ARKEY - A content-enriched user-centred access key to digital archives
The ARKEY Project involves on the one hand the National Archives and State Archives in the Provinces (in short the State Archives, or AGR), a federal scientific institution, and on the other hand the Université catholique de Louvain (UCLouvain).
The main objective of the ARKEY research profile is to improve the digital valorisation of archive collections through long-term tools. It involves (1) the research and development of an enhanced access key to digitized content, and (2) the improvement of the navigation experience within archive collections. It builds on the expertise of a multidisciplinary team from AGR and from several research groups within UCLouvain (MiiL, Cental, UCLouvain Archives Service, GEMCA). ARKEY aims to bring added value for society and public service, by improving the accessibility and intelligibility of archives: a priority for many researchers and a foundation of democratic states.

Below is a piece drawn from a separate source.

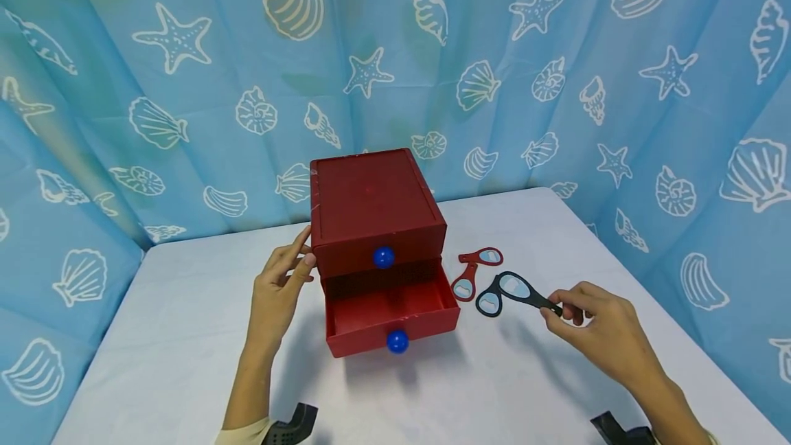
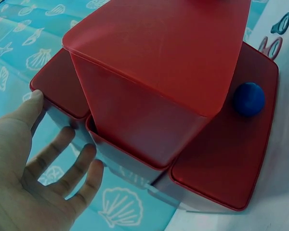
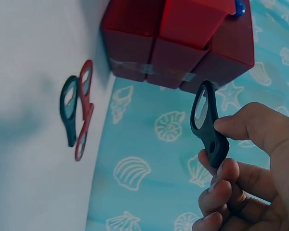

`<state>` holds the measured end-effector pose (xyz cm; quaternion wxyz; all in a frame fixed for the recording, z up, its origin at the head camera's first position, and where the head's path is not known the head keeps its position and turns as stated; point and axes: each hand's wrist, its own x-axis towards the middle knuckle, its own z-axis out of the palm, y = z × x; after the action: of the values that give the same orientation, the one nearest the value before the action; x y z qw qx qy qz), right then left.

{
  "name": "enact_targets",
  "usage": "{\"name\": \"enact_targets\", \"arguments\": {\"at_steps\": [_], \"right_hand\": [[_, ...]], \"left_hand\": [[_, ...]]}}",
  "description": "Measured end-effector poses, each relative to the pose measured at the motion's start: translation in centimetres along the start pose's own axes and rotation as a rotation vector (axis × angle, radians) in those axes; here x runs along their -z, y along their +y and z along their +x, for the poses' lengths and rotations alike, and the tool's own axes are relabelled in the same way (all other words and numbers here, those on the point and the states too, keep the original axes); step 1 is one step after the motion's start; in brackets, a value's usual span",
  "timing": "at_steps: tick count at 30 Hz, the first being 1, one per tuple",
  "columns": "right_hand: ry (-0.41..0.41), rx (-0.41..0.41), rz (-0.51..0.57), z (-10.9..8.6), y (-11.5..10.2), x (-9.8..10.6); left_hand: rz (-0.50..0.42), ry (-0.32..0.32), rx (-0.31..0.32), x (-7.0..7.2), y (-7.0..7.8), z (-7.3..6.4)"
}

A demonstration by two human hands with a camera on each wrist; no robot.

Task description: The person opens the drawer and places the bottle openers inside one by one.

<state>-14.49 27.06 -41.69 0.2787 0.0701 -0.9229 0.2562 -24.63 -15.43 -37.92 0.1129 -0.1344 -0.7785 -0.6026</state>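
Note:
A dark red two-drawer box (image 1: 373, 204) with blue ball knobs stands on the table, its lower drawer (image 1: 392, 330) pulled out and bare inside. My left hand (image 1: 278, 287) is at the box's left side, the thumb touching its edge and the other fingers loosely spread. My right hand (image 1: 596, 325) pinches the handle end of a black bottle opener (image 3: 207, 120) between thumb and fingers, raised above the table. Right of the box lie another black bottle opener (image 3: 68, 110) and two red bottle openers (image 1: 472, 273).
A white cloth covers the table (image 1: 204, 321). Behind and along the sides hangs a blue curtain (image 1: 383, 12) with white shell and starfish prints, close behind the box. The upper drawer, with its blue knob (image 1: 384, 257), is closed.

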Motion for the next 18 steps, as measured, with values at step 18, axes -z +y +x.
{"name": "enact_targets", "arguments": {"at_steps": [18], "right_hand": [[-0.006,0.097,0.079,1.7,-3.7,-1.2]], "left_hand": [[-0.001,0.003,0.029,0.0,-0.3,0.1]]}}
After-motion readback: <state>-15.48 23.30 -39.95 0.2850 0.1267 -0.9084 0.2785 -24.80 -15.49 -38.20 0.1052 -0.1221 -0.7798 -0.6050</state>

Currently, AGR and UCLouvain own a large number of digitized documents from a wide variety of sources from different periods. This diversity offers a challenge to automated content analysis, particularly to optical character recognition (OCR) tools, which are not trained to such variation. Archives are also challenged by storage, format, metadata, and navigation of digitized documents: most of these documents are not sufficiently spotlighted. To respond to these challenges, ARKEY proposes a 3-step plan:
1. AI-aided text and layout recognition. ARKEY will develop and evaluate semi-automated content-analysis machine-learning techniques, specifically designed for handwritten documents and early printed books. They will rely on state-of-the-art OCR and Handwritten Text Recognition (HTR) methods, and focus on information extraction based on robust layout analysis.
2. Content-enriched digital archival representation. The data extracted from the content analysis will be used to enrich the representation of archive documents. This second challenge therefore aims to investigate and improve state-of-the-art Natural Language Processing methods to enrich Encoded Archival Description (EAD) files with automatically generated metadata based on semantic modeling, named entity recognition, and query expansion.
3. User-oriented and context-aware navigation. The third challenge of ARKEY is to allow archive users to effortlessly benefit from the content-enriched archive description described in the previous sections and, more generally, to improve their navigation experience within the archives. It implies the implementation of a user-oriented design method to elaborate efficient finding aids and visualization tools. In particular, we will contribute to alleviate the 2 following issues: (1) the lack of understanding of the available archival representations and the way they relate to each other, and (2) the difficulty of translating an initial question into a specific search and navigation scenario.
Promoters: Pr. Antonin Descampe (UCLouvain) & Pr. Eddy Put (AGR)
Partners: Dr Louise-Amélie Cougnon, Pr. Aurore François, Pr. Agnès Guiderdoni, Pr. Suzanne Kieffer, Dr Patrick Watrin
Researcher: Dr. Xavier Gillard
Duration: 2023-2033